» **WHAT IS BEING ASKED**: Every record must be copied exactly.

» **TASK DATA**:
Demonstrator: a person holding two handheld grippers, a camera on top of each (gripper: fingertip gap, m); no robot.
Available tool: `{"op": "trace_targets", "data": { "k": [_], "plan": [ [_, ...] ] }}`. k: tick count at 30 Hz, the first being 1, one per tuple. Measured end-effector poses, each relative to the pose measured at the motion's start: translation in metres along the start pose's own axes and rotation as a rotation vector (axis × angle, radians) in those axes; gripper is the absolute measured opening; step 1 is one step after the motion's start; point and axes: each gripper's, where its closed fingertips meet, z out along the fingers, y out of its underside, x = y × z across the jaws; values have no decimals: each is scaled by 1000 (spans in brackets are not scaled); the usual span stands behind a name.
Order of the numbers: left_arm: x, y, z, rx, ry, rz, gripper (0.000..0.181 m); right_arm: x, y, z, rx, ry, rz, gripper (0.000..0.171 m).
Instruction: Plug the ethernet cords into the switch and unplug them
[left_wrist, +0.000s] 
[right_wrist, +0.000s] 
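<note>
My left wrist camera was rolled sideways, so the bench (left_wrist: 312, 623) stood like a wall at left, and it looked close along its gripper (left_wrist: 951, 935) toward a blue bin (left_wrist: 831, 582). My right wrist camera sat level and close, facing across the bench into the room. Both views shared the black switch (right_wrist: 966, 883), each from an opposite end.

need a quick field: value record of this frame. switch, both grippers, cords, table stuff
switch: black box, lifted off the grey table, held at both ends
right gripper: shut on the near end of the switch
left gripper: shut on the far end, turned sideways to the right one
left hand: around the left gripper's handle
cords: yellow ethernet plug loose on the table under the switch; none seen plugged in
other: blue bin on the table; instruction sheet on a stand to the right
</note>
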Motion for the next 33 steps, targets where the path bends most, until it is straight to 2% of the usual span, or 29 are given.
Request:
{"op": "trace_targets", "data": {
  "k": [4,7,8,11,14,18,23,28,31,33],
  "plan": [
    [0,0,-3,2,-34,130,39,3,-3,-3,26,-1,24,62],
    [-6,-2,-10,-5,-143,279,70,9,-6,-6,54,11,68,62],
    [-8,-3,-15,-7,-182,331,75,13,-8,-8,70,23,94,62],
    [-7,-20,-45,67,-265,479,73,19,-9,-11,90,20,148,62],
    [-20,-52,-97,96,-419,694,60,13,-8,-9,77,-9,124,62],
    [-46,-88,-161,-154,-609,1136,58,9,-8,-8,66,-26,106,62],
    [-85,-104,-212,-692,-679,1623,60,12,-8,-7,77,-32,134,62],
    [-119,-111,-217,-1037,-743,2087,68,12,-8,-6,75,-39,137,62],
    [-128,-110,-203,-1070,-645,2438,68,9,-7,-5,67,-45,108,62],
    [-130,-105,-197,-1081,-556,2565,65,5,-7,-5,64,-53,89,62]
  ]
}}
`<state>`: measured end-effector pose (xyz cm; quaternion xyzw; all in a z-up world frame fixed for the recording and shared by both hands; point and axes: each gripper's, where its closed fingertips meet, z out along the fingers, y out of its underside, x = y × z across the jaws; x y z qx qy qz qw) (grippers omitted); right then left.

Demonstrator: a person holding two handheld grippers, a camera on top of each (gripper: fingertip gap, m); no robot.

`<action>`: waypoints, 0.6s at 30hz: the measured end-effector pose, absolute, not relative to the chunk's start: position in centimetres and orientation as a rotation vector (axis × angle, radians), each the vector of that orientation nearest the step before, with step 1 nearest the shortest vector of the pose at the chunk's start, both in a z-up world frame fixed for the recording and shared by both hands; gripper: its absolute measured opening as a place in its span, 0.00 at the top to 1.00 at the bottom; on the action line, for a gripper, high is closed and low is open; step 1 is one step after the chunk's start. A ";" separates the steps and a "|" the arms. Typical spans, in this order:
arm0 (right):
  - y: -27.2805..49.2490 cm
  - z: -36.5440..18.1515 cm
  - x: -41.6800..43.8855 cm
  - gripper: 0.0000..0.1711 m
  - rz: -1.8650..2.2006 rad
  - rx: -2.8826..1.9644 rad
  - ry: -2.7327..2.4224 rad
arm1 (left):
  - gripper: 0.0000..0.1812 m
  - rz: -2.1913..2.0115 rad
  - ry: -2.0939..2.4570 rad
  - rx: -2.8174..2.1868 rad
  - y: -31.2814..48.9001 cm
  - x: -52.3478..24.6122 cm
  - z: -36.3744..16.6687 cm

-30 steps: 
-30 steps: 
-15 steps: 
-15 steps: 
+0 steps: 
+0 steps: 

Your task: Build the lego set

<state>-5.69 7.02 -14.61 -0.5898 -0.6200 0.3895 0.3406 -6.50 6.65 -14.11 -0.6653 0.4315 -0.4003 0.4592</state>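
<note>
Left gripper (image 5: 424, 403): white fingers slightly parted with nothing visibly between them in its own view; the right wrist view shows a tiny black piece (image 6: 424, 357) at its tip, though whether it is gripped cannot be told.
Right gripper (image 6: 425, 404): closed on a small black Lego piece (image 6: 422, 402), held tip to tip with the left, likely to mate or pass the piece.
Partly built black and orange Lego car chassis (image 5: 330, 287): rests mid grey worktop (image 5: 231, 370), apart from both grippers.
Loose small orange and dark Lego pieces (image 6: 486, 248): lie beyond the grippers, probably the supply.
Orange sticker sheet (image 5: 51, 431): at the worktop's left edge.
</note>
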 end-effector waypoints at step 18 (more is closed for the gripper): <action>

» **EXERCISE SOLUTION**:
Demonstrator: a person holding two handheld grippers, a camera on top of each (gripper: fingertip gap, m); no robot.
Available tool: `{"op": "trace_targets", "data": { "k": [_], "plan": [ [_, ...] ] }}`. k: tick count at 30 Hz, the first being 1, one per tuple. Measured end-effector poses, each relative to the pose measured at the motion's start: translation in metres along the start pose's own axes and rotation as a rotation vector (axis × angle, radians) in those axes; gripper is the absolute measured opening; step 1 is one step after the motion's start; point and axes: each gripper's, where its closed fingertips meet, z out along the fingers, y out of its underside, x = y × z across the jaws; values have no decimals: each is scaled by 1000 (spans in brackets are not scaled); the usual span stands behind a name.
Order of the numbers: left_arm: x, y, z, rx, ry, rz, gripper (0.000..0.181 m); right_arm: x, y, z, rx, ry, rz, gripper (0.000..0.171 m).
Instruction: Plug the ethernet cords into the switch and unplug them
[left_wrist, +0.000s] 
[right_wrist, +0.000s] 
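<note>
My left wrist camera was rolled sideways, so the bench (left_wrist: 312, 623) stood like a wall at left, and it looked close along its gripper (left_wrist: 951, 935) toward a blue bin (left_wrist: 831, 582). My right wrist camera sat level and close, facing across the bench into the room. Both views shared the black switch (right_wrist: 966, 883), each from an opposite end.

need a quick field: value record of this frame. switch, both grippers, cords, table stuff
switch: black box, lifted off the grey table, held at both ends
right gripper: shut on the near end of the switch
left gripper: shut on the far end, turned sideways to the right one
left hand: around the left gripper's handle
cords: yellow ethernet plug loose on the table under the switch; none seen plugged in
other: blue bin on the table; instruction sheet on a stand to the right
</note>
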Motion for the next 33 steps, targets where the path bends most, until it is straight to 2% of the usual span, or 29 are given.
Request:
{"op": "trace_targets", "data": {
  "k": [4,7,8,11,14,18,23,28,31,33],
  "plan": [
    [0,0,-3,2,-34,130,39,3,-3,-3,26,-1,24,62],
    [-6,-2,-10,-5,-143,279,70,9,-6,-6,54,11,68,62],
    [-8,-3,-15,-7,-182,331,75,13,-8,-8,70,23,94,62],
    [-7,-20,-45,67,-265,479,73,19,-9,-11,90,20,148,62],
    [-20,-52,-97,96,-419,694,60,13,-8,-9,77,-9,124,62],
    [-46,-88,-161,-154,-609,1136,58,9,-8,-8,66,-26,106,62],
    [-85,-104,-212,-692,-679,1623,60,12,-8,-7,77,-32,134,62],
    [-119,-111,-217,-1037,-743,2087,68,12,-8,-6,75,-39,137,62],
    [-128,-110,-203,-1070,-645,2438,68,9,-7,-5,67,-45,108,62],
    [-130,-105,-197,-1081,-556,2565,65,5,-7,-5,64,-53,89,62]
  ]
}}
`<state>`: measured end-effector pose (xyz cm; quaternion xyzw; all in a z-up world frame fixed for the recording and shared by both hands; point and axes: each gripper's, where its closed fingertips meet, z out along the fingers, y out of its underside, x = y × z across the jaws; x y z qx qy qz qw) (grippers omitted); right then left.

Demonstrator: a person holding two handheld grippers, a camera on top of each (gripper: fingertip gap, m); no robot.

`<action>`: waypoints, 0.6s at 30hz: the measured end-effector pose, absolute, not relative to the chunk's start: position in centimetres and orientation as a rotation vector (axis × angle, radians), each the vector of that orientation nearest the step before, with step 1 nearest the shortest vector of the pose at the chunk's start, both in a z-up world frame fixed for the recording and shared by both hands; gripper: its absolute measured opening as a place in its span, 0.00 at the top to 1.00 at the bottom; on the action line, for a gripper, high is closed and low is open; step 1 is one step after the chunk's start. A ";" separates the steps and a "|" the arms. Typical spans, in this order:
arm0 (right):
  - y: -27.2805..49.2490 cm
  - z: -36.5440..18.1515 cm
  - x: -41.6800..43.8855 cm
  - gripper: 0.0000..0.1711 m
  - rz: -1.8650..2.2006 rad
  - rx: -2.8826..1.9644 rad
  - ry: -2.7327..2.4224 rad
arm1 (left):
  - gripper: 0.0000..0.1812 m
  - rz: -2.1913..2.0115 rad
  - ry: -2.0939..2.4570 rad
  - rx: -2.8174..2.1868 rad
  - y: -31.2814..48.9001 cm
  - x: -52.3478..24.6122 cm
  - z: -36.3744..16.6687 cm

-30 steps: 
-30 steps: 
-15 steps: 
-15 steps: 
+0 steps: 
+0 steps: 

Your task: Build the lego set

<state>-5.69 7.02 -14.61 -0.5898 -0.6200 0.3895 0.3406 -6.50 6.65 -14.11 -0.6653 0.4315 -0.4003 0.4592</state>
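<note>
Left gripper (image 5: 424, 403): white fingers slightly parted with nothing visibly between them in its own view; the right wrist view shows a tiny black piece (image 6: 424, 357) at its tip, though whether it is gripped cannot be told.
Right gripper (image 6: 425, 404): closed on a small black Lego piece (image 6: 422, 402), held tip to tip with the left, likely to mate or pass the piece.
Partly built black and orange Lego car chassis (image 5: 330, 287): rests mid grey worktop (image 5: 231, 370), apart from both grippers.
Loose small orange and dark Lego pieces (image 6: 486, 248): lie beyond the grippers, probably the supply.
Orange sticker sheet (image 5: 51, 431): at the worktop's left edge.
</note>
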 end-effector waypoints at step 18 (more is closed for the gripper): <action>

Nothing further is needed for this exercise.